Stored data →
※
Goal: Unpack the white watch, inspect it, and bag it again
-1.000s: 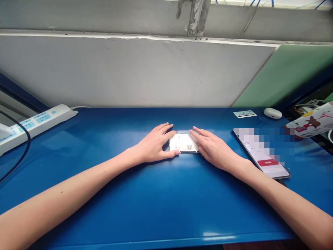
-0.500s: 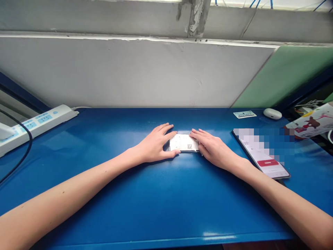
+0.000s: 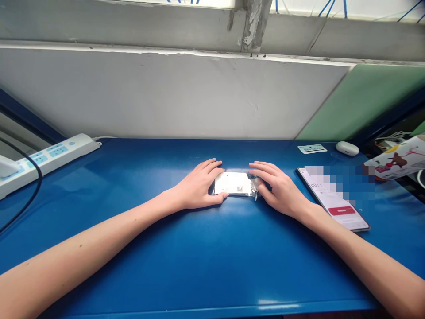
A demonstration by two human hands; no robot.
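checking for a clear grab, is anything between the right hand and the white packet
Nothing visible stands between the right hand and the white packet. Its crinkled clear end lies beside the fingers, though contact is hard to tell. The left hand is at the opposite end.

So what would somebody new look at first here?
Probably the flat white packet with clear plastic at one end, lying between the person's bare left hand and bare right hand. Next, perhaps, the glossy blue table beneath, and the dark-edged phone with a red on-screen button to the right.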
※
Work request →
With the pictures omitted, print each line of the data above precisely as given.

Solved problem →
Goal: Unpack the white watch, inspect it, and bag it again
-1.000s: 
-0.500s: 
+0.000s: 
A demonstration by two human hands; no robot.
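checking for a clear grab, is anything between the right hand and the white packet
Nothing visible stands between the right hand and the white packet. Its crinkled clear end lies beside the fingers, though contact is hard to tell. The left hand is at the opposite end.

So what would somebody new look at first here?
Probably the flat white packet with clear plastic at one end, lying between the person's bare left hand and bare right hand. Next, perhaps, the glossy blue table beneath, and the dark-edged phone with a red on-screen button to the right.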

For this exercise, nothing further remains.